* **WORK ORDER**: Go to the line below containing "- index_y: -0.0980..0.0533" and print exactly from there through the line containing "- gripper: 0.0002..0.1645", both included. Print nothing else.
BEGIN SOURCE DATA
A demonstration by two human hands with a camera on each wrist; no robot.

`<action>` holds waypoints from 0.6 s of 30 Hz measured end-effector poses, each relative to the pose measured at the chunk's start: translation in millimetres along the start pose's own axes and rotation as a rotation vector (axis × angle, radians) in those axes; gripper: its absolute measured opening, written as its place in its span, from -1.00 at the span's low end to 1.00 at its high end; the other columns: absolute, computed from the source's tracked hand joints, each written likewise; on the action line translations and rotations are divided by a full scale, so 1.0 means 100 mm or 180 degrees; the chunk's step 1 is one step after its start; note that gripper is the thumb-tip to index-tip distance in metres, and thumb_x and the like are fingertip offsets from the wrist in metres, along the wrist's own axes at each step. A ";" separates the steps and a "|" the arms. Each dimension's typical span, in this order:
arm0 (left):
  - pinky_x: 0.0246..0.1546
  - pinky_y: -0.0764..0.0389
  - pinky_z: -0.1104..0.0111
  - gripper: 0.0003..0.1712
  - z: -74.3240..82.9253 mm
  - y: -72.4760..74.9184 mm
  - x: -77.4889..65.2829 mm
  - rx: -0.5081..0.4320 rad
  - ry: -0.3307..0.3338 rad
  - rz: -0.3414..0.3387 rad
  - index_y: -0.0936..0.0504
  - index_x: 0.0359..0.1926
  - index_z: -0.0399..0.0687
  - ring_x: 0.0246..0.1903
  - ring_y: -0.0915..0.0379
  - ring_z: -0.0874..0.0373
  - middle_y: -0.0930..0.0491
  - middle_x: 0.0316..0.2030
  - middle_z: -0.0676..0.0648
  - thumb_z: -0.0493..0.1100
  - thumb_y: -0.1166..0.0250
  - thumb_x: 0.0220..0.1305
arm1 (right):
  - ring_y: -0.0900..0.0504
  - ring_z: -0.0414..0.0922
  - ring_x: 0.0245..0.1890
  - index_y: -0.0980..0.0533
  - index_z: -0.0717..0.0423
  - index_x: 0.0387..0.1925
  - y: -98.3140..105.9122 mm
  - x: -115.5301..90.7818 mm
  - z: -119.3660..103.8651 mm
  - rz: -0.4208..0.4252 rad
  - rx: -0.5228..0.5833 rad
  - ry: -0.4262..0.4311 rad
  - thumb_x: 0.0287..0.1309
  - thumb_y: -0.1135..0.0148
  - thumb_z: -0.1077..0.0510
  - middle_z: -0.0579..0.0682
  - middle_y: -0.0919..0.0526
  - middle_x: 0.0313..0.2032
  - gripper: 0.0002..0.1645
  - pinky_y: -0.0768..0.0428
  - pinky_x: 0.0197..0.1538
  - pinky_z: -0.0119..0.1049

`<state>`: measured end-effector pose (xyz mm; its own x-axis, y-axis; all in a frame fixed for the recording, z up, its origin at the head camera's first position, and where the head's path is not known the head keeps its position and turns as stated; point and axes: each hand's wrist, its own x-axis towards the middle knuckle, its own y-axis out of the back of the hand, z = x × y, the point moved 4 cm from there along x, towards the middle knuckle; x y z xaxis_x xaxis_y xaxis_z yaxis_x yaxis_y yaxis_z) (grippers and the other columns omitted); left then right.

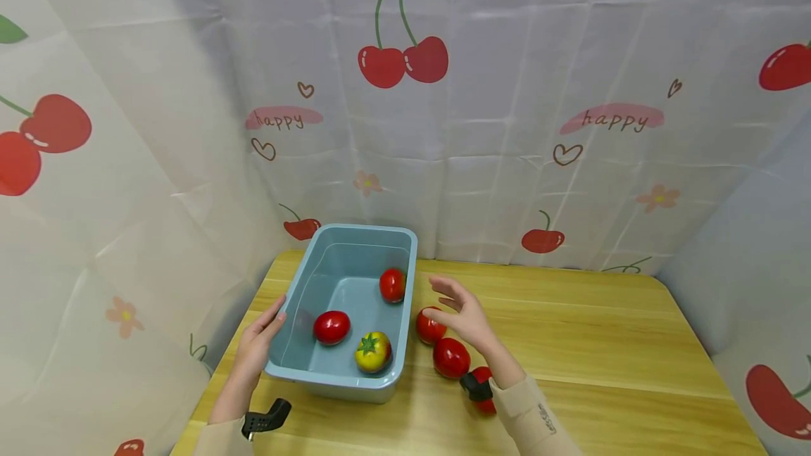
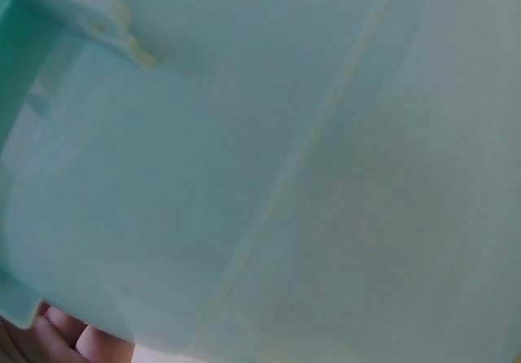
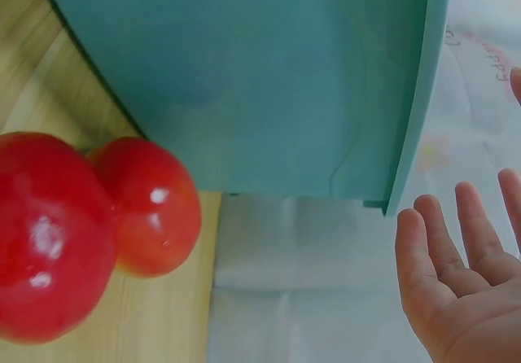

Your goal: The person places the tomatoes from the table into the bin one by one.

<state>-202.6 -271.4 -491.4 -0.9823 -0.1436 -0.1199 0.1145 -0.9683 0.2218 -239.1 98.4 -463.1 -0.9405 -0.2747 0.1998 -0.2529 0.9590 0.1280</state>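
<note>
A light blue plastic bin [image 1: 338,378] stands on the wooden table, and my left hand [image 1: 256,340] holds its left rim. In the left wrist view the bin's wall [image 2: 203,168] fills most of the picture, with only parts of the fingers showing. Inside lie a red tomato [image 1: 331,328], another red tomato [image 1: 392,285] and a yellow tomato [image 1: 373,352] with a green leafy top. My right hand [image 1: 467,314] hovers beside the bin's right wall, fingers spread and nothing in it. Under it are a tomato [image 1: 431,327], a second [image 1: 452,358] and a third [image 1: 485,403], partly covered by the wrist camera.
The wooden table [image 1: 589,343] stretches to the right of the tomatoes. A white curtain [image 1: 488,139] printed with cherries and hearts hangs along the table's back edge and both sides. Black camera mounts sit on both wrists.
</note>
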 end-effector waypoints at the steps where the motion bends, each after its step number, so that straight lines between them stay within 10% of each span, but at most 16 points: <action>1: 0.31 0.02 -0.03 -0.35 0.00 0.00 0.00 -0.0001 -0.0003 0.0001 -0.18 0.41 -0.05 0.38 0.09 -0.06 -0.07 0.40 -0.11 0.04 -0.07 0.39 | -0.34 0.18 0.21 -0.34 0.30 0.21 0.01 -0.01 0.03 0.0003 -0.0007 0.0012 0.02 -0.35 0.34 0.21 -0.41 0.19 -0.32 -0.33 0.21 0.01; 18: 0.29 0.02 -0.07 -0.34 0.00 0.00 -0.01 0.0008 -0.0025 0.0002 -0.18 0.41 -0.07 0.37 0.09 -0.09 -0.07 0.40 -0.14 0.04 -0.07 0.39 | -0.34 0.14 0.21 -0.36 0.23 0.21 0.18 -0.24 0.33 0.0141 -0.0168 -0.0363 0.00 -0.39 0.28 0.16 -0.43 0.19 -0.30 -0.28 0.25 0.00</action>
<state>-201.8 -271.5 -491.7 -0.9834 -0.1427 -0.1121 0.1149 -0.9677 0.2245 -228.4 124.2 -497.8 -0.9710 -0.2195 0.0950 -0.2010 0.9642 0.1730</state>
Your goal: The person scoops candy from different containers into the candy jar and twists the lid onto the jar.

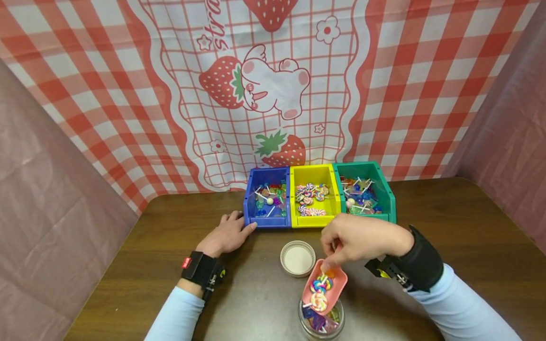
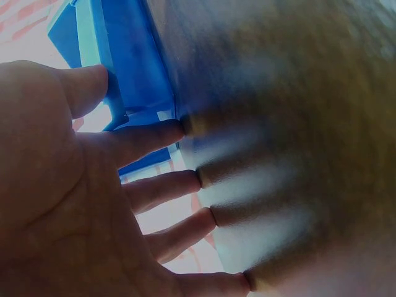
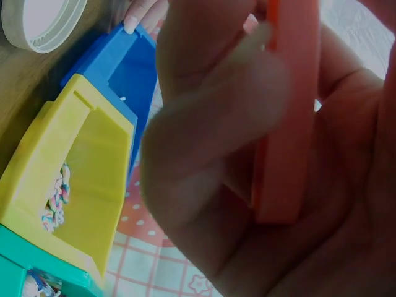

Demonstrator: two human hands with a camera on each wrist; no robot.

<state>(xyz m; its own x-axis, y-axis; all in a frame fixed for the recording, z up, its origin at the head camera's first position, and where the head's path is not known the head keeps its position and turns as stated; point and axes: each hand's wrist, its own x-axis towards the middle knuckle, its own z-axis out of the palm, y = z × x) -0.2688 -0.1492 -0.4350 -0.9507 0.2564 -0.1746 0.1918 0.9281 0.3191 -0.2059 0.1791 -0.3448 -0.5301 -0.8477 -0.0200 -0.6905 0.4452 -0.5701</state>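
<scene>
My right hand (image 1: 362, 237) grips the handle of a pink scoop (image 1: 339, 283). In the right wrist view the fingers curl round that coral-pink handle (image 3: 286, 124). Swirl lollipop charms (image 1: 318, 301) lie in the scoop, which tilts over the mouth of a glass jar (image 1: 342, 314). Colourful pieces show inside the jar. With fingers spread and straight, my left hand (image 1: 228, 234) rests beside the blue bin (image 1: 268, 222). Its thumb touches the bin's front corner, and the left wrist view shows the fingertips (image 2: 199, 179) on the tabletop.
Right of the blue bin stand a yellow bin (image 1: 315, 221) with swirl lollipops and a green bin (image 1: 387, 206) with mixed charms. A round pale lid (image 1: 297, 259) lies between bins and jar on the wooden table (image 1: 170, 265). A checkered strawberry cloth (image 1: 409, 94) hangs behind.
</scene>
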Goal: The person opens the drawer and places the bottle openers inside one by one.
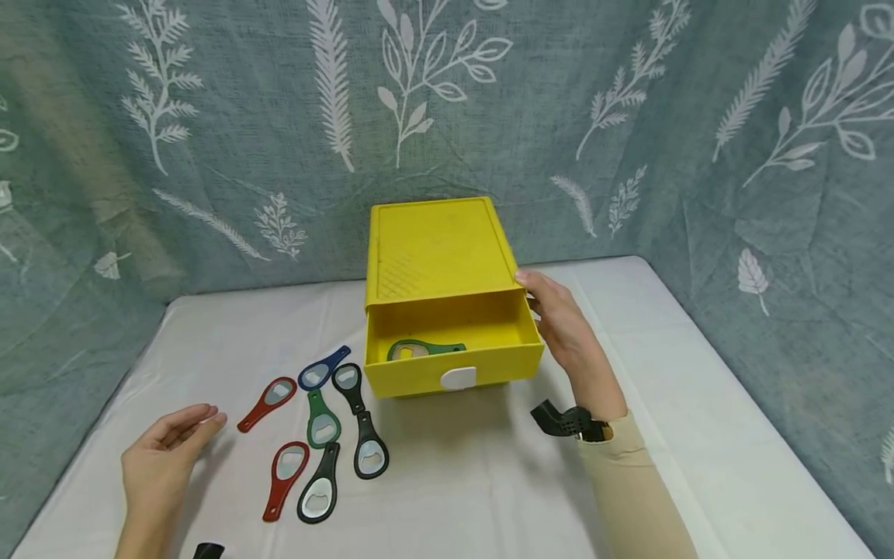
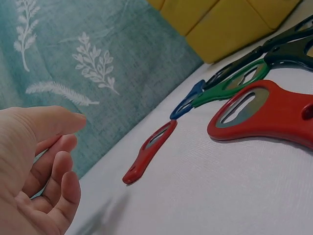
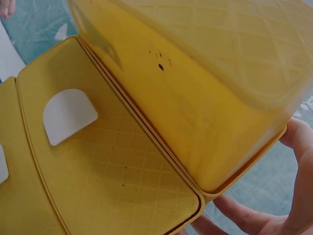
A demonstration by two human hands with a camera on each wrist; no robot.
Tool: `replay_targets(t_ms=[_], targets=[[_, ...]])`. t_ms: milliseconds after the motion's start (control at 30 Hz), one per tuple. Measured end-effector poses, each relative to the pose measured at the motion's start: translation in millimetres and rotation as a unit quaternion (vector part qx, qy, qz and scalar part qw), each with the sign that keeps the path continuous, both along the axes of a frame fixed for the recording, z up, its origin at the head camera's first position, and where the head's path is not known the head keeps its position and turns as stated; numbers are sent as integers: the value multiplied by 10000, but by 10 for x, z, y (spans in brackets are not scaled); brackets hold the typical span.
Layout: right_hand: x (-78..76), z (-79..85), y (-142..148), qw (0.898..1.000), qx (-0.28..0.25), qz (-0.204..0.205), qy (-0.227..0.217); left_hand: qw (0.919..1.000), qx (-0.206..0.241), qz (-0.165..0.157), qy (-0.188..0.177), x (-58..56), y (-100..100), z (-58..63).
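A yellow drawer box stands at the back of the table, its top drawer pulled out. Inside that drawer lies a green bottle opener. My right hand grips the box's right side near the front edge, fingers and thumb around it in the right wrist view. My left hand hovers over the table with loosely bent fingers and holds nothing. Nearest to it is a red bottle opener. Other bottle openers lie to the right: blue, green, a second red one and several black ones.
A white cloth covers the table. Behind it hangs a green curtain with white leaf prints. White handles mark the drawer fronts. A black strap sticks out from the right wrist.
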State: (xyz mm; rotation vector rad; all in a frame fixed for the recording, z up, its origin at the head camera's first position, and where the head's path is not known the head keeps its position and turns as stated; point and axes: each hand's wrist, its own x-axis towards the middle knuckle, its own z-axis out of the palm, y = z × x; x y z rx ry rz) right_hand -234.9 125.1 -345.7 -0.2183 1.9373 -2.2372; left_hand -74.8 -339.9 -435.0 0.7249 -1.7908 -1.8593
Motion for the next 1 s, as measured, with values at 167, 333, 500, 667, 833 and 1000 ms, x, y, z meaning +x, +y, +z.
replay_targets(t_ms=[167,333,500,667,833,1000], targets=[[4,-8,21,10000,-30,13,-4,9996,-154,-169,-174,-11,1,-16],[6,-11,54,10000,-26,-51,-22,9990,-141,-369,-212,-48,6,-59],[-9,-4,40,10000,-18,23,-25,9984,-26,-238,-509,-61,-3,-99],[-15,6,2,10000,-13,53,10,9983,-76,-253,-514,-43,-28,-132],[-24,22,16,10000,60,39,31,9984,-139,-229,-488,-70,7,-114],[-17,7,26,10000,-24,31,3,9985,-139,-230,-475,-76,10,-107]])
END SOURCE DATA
* **OUTPUT**:
  - index_y: -0.0980..0.0533
  - index_z: -0.0717..0.0423
  - index_x: 0.0387..0.1925
  - y: -98.3140..105.9122 mm
  - x: -115.5301..90.7818 mm
  - z: -119.3660..103.8651 mm
  - rz: -0.4208..0.4252 rad
  - rx: -0.5228..0.5833 rad
  - ry: -0.4262..0.4311 rad
  - thumb_x: 0.0287..0.1309
  - thumb_y: -0.1135..0.0148
  - thumb_z: -0.1077..0.0510
  - middle_z: -0.0579..0.0682
  - middle_y: -0.0919..0.0526
  - middle_x: 0.0313..0.2032
  - gripper: 0.0002..0.1645

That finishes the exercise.